For me, seeing a movie in a theatre vs. watching at home is a bit like going to a restaurant vs. eating at home. I used to “go to restaurants” to try specific things I’d heard about, when I was single. Now, though, I mostly only go to a restaurant to go to a restaurant, because that’s a nice thing I can do with my wife. With restaurants, this is the difference between choosing by word-of-mouth (“they have great X!”) vs. choosing by reviews (“this restaurant seems like they’d have something we’d enjoy, let’s go and find out.”) Movie theatres don’t really have the same element of diversity (unless you’re going to independent cinemas), so it’s more just a choice of whether to go to “the movies” at all.
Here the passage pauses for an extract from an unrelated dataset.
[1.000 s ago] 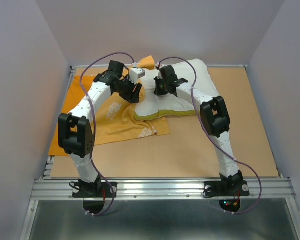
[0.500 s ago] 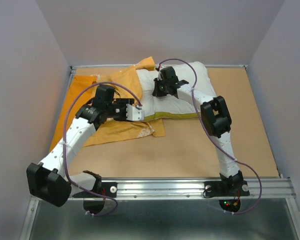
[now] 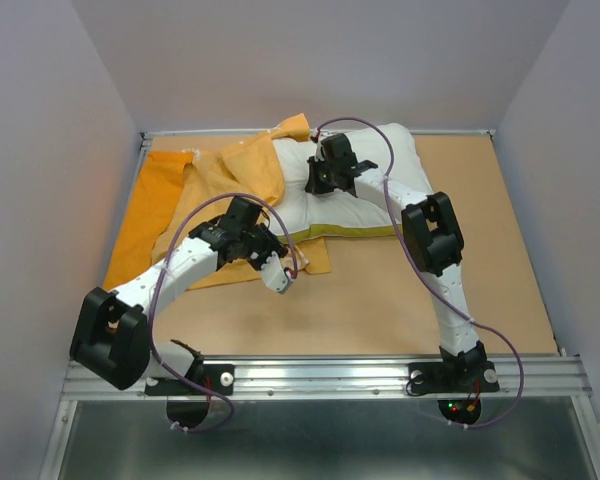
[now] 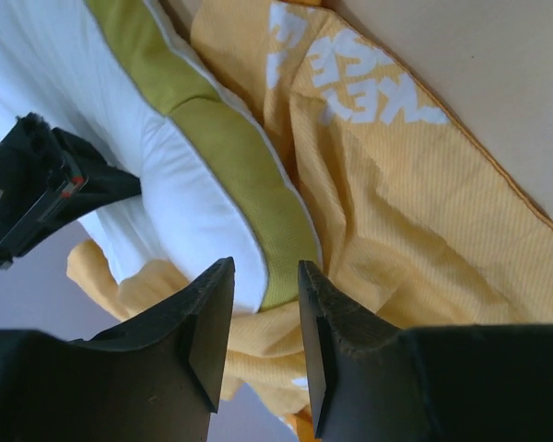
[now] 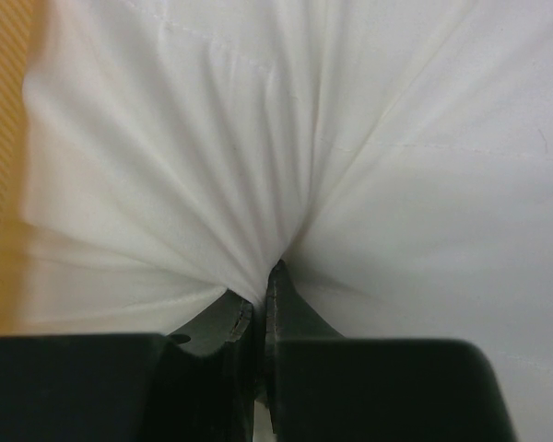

On the other hand, everything I said about restaurants applies exactly to the other kind of theatre. There’s a Shakespeare troupe here (Vancouver) that, each year, puts on three of the bard’s plays (several showings apiece.) You can certainly want to “see The Tempest”, and therefore go watch them perform it; but what I hear much more often is people wanting to “go to Bard on the Beach” (the troupe), and so then they look at what they’re putting on this year to see if it’s anything they could stand to watch. In this context, the theatre troupe is exactly like a restaurant: they want to go to it, as long as it has something they’d be okay trying.